RECORDED INFORMATION below:

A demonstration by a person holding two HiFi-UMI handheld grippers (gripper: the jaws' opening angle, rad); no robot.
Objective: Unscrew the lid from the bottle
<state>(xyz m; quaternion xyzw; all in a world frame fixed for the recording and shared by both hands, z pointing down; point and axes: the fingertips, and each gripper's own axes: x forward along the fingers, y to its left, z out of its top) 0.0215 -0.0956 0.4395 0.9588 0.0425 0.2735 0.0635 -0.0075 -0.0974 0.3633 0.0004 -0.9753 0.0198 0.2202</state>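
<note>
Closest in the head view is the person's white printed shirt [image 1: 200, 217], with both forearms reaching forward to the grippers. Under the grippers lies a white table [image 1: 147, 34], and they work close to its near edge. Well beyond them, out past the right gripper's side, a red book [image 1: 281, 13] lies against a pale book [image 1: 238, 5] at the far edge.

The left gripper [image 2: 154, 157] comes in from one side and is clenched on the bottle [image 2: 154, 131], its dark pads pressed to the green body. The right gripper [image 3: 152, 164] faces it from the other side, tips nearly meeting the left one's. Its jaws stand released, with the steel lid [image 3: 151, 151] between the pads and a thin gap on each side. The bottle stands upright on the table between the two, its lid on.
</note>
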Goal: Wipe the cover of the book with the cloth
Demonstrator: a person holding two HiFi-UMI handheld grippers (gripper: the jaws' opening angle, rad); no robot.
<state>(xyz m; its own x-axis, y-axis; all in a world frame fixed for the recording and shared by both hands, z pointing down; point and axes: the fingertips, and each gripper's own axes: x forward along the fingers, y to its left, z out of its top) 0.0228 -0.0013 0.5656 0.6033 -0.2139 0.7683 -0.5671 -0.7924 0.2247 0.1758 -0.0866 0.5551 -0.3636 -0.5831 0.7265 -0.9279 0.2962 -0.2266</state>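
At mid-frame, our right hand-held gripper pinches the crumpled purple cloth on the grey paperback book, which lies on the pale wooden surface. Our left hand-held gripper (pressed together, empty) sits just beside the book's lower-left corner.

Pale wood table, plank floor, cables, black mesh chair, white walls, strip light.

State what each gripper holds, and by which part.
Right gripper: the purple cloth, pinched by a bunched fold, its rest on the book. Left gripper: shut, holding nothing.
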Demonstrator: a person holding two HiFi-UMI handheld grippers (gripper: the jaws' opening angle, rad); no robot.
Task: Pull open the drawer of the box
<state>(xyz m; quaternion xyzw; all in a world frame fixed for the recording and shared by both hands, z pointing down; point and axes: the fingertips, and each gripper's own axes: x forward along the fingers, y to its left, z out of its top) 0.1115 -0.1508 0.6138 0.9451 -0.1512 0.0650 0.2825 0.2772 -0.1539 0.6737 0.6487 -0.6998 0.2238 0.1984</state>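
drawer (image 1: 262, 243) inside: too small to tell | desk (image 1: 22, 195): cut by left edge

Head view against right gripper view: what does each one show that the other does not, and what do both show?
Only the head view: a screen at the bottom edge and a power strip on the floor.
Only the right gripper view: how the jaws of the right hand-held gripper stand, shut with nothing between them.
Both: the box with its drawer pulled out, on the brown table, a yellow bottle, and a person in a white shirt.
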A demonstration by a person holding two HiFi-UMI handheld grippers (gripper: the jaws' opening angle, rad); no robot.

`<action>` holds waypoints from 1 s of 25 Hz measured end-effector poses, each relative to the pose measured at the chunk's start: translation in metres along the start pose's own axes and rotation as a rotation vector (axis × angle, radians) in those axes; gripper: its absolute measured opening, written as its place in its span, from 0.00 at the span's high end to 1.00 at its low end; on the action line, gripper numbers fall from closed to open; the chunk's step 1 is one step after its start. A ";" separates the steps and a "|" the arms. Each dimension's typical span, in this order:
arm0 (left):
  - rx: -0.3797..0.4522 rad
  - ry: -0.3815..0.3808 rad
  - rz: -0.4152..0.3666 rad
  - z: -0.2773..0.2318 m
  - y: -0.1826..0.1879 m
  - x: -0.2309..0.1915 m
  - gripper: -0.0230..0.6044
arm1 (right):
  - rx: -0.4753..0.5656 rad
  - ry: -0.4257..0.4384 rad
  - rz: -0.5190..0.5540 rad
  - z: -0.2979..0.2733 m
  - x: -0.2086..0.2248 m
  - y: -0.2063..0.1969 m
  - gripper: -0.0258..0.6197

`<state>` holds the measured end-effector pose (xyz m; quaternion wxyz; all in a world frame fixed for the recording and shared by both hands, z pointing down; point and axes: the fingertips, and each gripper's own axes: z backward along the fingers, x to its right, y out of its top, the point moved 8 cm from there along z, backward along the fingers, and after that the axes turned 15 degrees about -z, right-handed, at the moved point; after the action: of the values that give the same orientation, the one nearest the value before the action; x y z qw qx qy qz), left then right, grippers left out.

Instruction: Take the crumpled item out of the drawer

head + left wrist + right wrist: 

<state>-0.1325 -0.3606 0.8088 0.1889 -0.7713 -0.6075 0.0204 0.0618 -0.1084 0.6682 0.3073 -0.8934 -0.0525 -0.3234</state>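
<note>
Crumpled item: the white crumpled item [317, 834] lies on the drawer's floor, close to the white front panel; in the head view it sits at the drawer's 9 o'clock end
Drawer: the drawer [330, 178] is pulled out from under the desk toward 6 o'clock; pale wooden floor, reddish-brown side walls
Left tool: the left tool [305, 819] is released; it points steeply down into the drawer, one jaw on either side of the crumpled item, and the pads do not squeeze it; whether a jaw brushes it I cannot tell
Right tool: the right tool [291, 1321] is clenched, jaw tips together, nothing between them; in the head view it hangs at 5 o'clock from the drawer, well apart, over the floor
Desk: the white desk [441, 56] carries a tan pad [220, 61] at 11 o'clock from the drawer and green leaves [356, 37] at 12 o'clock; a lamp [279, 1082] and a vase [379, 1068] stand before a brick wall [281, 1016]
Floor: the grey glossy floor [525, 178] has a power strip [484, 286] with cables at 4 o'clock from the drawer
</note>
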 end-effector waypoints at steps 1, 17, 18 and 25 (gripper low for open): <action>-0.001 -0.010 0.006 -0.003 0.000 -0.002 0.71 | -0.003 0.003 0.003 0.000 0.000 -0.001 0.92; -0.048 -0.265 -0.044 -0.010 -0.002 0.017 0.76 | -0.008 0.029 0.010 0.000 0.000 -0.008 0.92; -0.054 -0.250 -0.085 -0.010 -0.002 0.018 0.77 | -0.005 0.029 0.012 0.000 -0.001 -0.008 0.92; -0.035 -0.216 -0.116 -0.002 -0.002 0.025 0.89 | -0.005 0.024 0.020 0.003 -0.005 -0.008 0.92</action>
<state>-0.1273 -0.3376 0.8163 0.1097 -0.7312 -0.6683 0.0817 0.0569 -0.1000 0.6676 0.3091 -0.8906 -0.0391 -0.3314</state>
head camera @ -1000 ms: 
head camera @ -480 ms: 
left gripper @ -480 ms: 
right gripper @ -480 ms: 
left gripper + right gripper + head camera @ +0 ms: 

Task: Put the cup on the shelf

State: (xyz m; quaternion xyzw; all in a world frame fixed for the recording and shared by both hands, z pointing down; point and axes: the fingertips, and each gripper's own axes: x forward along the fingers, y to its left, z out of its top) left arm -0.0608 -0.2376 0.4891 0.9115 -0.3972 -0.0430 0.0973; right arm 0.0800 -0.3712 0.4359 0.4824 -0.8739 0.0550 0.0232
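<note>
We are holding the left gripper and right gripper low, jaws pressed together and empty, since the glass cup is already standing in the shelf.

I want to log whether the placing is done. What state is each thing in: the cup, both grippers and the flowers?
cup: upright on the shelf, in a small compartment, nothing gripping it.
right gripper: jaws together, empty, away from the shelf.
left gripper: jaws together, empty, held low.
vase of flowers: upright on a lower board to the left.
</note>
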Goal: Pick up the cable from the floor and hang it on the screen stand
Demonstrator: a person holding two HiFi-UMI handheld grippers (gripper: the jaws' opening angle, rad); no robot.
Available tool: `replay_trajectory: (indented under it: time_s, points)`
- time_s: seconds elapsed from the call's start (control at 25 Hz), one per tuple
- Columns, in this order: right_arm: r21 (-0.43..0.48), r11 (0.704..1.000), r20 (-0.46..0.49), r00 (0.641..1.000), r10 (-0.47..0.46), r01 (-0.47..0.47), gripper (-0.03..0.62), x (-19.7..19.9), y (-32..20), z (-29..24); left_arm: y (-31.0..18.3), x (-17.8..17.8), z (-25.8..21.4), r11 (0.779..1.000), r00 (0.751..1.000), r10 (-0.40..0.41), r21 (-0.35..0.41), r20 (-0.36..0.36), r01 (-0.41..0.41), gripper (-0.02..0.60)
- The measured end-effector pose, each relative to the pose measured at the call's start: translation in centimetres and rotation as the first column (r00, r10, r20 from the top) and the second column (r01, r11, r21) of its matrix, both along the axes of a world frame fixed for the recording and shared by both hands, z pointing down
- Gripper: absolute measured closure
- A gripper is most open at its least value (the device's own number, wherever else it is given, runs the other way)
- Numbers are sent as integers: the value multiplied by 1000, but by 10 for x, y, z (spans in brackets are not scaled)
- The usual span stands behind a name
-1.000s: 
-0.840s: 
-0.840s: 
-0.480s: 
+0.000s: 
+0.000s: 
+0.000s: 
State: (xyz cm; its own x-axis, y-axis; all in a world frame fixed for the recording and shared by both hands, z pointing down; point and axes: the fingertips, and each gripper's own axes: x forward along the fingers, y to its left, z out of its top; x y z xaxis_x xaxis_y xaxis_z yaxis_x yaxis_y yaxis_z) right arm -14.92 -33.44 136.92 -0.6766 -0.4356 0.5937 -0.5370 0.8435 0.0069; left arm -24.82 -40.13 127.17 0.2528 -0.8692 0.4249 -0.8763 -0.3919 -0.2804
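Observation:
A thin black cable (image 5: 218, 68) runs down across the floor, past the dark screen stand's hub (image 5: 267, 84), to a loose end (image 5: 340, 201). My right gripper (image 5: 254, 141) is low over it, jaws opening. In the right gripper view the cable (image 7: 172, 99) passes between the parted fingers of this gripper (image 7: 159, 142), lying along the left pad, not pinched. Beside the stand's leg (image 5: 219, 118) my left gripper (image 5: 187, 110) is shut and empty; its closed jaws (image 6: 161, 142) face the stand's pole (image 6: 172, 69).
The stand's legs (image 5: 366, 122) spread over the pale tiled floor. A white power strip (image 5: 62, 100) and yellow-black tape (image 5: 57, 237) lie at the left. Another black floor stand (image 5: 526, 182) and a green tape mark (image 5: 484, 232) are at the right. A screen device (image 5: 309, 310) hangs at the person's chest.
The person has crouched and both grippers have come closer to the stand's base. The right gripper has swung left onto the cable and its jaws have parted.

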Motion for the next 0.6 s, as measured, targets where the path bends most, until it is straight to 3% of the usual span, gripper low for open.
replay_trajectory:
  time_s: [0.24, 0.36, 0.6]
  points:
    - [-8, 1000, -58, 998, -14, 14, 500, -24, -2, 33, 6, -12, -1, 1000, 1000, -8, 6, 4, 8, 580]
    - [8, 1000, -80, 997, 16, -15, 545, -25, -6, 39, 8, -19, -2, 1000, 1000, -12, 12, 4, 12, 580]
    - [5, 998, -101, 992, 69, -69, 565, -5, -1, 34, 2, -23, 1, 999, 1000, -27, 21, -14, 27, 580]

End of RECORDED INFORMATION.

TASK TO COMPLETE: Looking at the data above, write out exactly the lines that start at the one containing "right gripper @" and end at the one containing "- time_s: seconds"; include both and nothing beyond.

EXERCISE RESPONSE:
right gripper @ -480 ms: 
left gripper + right gripper + head camera @ +0 ms: 

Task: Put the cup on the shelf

State: (xyz m; quaternion xyzw; all in a world frame fixed for the recording and shared by both hands, z pointing down; point and axes: the fingertips, and each gripper's own axes: x forward along the fingers, y to its left, z out of its top) left arm -0.0608 -0.2376 0.4891 0.9115 -0.3972 -0.0430 0.0973; right arm 0.0800 -0.3712 0.4359 0.4824 -0.8739 0.0550 0.0232
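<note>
We are holding the left gripper and right gripper low, jaws pressed together and empty, since the glass cup is already standing in the shelf.

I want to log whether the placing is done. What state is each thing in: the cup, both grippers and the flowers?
cup: upright on the shelf, in a small compartment, nothing gripping it.
right gripper: jaws together, empty, away from the shelf.
left gripper: jaws together, empty, held low.
vase of flowers: upright on a lower board to the left.
</note>
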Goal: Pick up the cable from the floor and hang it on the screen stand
Demonstrator: a person holding two HiFi-UMI handheld grippers (gripper: the jaws' opening angle, rad); no robot.
Available tool: `replay_trajectory: (indented under it: time_s, points)`
- time_s: seconds elapsed from the call's start (control at 25 Hz), one per tuple

That completes the output.